PLANS to introduce a minimum pricing policy on cheap booze to tackle alcohol abuse have been met with a mixed reaction.

Hartlepool Mayor Stuart Drummond and Labour councillor Jonathan Brash, chair of the town’s Alcohol Strategy Group, are backing the Government’s proposals to introduce a minimum price per unit of alcohol in a bid to clamp down on irresponsible drinking, estimated to cost the UK £21bn a year.

The policy sets out plans for a minimum unit price for alcohol, which looks likely to be 40p, bans the sale of multi-buy discount deals and introduces a “zero tolerance” approach to drunken behaviour in A&E departments.

A minimum price is about ensuring alcohol is not available at “pocket money” prices and preventing access to underage drinkers.
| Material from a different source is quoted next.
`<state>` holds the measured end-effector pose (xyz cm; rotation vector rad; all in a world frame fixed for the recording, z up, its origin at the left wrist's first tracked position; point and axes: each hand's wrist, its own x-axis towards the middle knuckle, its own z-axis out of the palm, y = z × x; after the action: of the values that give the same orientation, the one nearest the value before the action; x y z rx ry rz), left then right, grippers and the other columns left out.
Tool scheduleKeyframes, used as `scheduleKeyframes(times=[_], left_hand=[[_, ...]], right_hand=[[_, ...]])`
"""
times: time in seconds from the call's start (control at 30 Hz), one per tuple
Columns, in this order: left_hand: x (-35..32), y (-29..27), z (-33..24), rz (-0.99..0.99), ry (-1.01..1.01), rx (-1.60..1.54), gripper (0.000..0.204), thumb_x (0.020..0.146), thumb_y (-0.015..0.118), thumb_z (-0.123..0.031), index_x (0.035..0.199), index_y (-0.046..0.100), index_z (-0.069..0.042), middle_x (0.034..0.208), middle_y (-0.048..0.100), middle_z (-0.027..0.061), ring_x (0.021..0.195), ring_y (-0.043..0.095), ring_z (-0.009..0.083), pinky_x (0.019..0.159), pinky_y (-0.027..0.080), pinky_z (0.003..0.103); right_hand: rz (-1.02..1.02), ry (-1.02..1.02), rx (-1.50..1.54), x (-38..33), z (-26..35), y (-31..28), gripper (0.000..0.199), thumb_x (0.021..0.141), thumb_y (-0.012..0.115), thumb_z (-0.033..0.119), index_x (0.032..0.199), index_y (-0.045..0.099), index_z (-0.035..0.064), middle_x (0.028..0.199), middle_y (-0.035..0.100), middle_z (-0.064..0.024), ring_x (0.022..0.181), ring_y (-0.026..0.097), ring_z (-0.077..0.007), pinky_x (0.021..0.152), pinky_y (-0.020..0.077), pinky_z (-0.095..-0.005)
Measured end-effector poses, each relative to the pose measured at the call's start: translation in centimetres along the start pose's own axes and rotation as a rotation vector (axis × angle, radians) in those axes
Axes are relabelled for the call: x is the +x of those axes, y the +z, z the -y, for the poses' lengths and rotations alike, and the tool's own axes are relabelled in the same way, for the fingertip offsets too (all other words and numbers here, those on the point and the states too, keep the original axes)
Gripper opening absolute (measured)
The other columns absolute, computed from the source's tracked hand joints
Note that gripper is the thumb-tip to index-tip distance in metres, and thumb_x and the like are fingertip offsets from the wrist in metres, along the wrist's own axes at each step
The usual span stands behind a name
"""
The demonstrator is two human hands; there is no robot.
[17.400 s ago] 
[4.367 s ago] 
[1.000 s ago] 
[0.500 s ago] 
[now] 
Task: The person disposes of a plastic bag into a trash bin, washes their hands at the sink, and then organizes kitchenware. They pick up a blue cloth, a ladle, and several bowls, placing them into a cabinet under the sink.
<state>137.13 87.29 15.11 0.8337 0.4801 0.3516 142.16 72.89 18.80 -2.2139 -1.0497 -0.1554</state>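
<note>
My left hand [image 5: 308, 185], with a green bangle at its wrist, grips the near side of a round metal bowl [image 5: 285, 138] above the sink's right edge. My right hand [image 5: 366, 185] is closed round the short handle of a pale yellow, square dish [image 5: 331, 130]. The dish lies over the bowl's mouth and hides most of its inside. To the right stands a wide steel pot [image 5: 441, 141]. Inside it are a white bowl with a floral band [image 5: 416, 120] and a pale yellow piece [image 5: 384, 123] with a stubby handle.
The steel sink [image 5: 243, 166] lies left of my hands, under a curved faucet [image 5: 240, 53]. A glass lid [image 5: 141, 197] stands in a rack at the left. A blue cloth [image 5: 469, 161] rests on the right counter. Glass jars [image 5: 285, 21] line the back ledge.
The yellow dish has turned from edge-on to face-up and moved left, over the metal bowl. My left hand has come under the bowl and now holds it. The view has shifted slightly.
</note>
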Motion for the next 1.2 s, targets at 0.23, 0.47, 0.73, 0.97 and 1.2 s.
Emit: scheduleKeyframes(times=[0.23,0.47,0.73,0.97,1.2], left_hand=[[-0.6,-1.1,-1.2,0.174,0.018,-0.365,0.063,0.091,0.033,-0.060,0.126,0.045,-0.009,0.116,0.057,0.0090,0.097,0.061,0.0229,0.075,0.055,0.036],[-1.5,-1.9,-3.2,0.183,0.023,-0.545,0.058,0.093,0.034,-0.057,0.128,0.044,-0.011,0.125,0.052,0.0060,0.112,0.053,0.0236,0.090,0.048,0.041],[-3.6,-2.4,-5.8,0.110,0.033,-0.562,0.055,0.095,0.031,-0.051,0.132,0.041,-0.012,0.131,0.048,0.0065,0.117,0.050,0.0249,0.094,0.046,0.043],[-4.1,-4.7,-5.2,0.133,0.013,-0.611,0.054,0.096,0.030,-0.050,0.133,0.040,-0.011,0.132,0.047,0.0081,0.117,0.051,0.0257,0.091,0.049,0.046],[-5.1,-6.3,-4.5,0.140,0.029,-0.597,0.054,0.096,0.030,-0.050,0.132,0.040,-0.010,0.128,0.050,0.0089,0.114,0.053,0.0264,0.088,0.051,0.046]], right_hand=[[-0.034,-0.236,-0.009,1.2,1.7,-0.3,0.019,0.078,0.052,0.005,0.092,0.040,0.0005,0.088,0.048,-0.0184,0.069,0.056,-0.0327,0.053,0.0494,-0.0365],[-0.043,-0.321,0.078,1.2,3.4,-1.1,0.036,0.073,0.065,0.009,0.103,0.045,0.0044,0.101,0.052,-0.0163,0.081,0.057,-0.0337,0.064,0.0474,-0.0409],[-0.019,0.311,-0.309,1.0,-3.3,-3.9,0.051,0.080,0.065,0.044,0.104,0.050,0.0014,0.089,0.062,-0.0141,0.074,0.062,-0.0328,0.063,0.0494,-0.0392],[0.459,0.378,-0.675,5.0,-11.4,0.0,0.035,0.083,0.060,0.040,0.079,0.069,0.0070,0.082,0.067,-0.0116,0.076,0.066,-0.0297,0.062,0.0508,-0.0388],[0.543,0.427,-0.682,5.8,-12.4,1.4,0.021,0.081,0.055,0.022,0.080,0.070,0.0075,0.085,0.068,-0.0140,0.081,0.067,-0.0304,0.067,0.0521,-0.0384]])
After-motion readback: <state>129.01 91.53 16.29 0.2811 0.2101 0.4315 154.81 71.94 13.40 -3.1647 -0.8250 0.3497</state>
Under the scheme, an own-brand three-litre bottle of strong cider with an alcohol unit content of 15.9 per cent, currently £2.73, would rise to £6.36.

An own brand bottle of vodka with an alcohol unit content of 28 per cent, currently available at £6.41, would increase to £11.20.

But a bottle of wine with an alcohol content of 10.1 per cent available at £5.93 would not increase, neither would a pint of lager bought from a pub.

Coun Brash said: “In Hartlepool, 43 per cent of all crime is alcohol-related, we have got the highest national average of female deaths due to alcohol and there is a lot of taxpayers’ money being spent being spent on dealing with alcohol.

“Anything that can be done to combat that is a good thing.”

He said most responsible drinkers would not notice the difference, but added: “It can make a big difference in tackling one of the biggest problems facing our town and the rest of the country.”

But Conservative Park ward councillor Ray Wells said: “While I broadly support anything that will reduce alcohol abuse I still believe we should be very careful in simply attacking the poorest in our society who should have the opportunity of partaking in the occasional drink.

“We shouldn’t assume that all cheap alcohol is purchased by children.”

But Coun Brash said those affected would be “those who drink to a dangerous level”.

Mayor Drummond welcomed the move and said it was a small step in the right direction in making Hartlepool a more desirable location.

He blasted the “drain on the public purse” cause by alcohol and added: “We are doing a lot of work in Hartlepool to tackle all different problems associated with alcohol.

“The minimum pricing is just a very, very small area which might make a small difference to some of the areas, particularly trying to discourage underage drinking.”

Hartlepool Licensees’ Association/and Pubwatch chairman Richard Sewell said: “It will make a difference to the really cheap stuff they sell in supermarkets, but it’s not going to change anything sold in pubs.

“I think youngsters will still get hold of alcohol.”

Colin Shevills, Director of North East alcohol office, Balance, “applauds the Government’s willingness to tackle a major root cause of alcohol misuse, which is ruining lives across the North-East”.

The Government intends to consult on the strategy over the summer with a view to introducing legislation as soon as possible.